DATASET SECTION >>

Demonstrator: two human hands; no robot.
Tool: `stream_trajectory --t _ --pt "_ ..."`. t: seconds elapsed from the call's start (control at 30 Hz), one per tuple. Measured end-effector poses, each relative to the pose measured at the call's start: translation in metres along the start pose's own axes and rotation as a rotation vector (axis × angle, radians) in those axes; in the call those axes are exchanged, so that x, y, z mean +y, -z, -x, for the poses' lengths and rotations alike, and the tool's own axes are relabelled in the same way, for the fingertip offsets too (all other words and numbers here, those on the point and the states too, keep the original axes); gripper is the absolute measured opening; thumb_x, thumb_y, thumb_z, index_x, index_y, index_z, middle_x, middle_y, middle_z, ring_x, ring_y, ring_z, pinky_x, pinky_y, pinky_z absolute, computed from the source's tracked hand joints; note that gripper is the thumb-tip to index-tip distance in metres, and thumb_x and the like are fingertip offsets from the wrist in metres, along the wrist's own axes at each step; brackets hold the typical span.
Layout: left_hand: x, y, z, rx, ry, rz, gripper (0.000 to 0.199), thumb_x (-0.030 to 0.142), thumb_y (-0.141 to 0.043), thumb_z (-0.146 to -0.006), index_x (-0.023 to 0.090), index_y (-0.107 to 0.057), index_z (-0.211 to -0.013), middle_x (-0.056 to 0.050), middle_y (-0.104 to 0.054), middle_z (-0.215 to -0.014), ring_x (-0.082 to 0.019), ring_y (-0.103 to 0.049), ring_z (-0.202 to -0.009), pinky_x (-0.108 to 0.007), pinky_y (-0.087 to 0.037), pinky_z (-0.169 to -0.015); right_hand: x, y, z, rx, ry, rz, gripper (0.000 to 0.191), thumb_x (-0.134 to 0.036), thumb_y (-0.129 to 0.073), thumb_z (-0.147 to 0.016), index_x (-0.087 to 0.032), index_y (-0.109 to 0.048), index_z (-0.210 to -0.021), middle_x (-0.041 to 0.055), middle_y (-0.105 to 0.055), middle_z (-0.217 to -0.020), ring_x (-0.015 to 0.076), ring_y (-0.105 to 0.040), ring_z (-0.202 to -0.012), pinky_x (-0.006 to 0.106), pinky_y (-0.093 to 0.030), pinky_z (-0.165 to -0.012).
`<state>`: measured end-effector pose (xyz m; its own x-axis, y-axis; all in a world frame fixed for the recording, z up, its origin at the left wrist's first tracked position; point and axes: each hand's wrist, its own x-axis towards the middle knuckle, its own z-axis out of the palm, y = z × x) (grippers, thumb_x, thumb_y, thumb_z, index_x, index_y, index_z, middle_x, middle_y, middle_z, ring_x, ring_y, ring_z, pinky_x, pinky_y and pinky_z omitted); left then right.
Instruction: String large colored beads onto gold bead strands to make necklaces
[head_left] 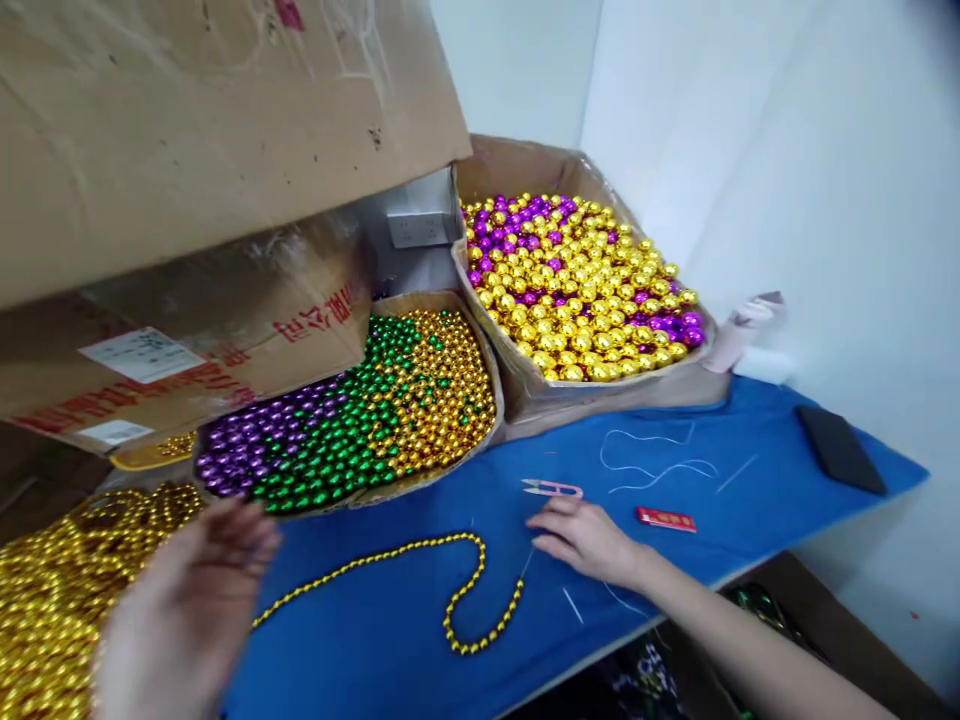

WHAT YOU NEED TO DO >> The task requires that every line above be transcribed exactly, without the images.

RESPONSE TO THE EXERCISE >>
Demonstrator: two human hands; no robot.
Tool: `stream_trajectory --t _ --pt "_ ..."`. t: seconds elapsed from the call's start (control at 30 Hz), one per tuple. Measured end-effector poses, each relative to the pose measured at the call's start: translation in metres along the start pose's own axes and rotation as a rotation vector (axis × angle, radians) in those axes; in the call those axes are exchanged, so that x, y, z mean +y, -z, -x, for the poses' lengths and rotations alike, and the tool's own axes are relabelled in the same way, for the fingertip offsets too (all other words and numbers here, those on the point and the states too, keep the original axes); gripper is the absolute measured opening; thumb_x, thumb_y, thumb_z, index_x, index_y, index_z, middle_x, middle_y, middle_z, ring_x, ring_y, ring_z, pinky_x, pinky_y, pinky_z absolute, computed from the source's tracked hand joints; note that gripper is the thumb-tip to index-tip distance in metres, and thumb_x and the like are fingertip offsets from the wrist in metres, along the wrist's own axes at each step; brackets hold the typical span.
Layout: left_hand: x, y, z, rx, ry, rz, gripper (0.000 to 0.199), thumb_x (-0.030 to 0.142), thumb_y (-0.141 to 0.043), thumb_z (-0.146 to -0.006), index_x (-0.023 to 0.090), index_y (-0.107 to 0.057), index_z (-0.211 to -0.013), middle_x (-0.056 to 0.050), middle_y (-0.104 to 0.054), middle_z (-0.215 to -0.014), ring_x (-0.082 to 0.019), ring_y (-0.103 to 0.049), ring_z (-0.202 to -0.009), pinky_x (-0.108 to 0.007), pinky_y (-0.087 to 0.037), pinky_z (-0.169 to -0.015); right_hand: x, y, z, rx, ry, rz, gripper (0.000 to 0.191), thumb_x (-0.134 to 0.036), thumb_y (-0.129 to 0.073), thumb_z (-0.147 to 0.016), index_x (-0.087 to 0.032), index_y (-0.109 to 0.048), index_z (-0.210 to -0.021), middle_x (-0.041 to 0.055), middle_y (-0.105 to 0.055), middle_z (-0.217 to -0.020), ring_x (-0.015 to 0.076), ring_y (-0.105 to 0.040), ring_z (-0.202 to -0.012), pinky_x (-0.006 to 0.106), pinky_y (-0.093 to 0.030), pinky_z (-0.165 to -0.012).
`<state>`: measured end-effector pose (xyz m; its own x-axis, y-axis; all in a world frame fixed for the recording, z up, its origin at the left wrist's first tracked position; point and axes: each hand's wrist, its own x-axis towards the middle knuckle, its own z-axis out of the palm, y = z × x) (grippers, thumb_x, thumb_y, thumb_z, index_x, index_y, index_z, middle_x, middle_y, middle_z, ring_x, ring_y, ring_z, pinky_x, pinky_y and pinky_z omitted); left then right.
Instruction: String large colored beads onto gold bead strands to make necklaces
[head_left] 

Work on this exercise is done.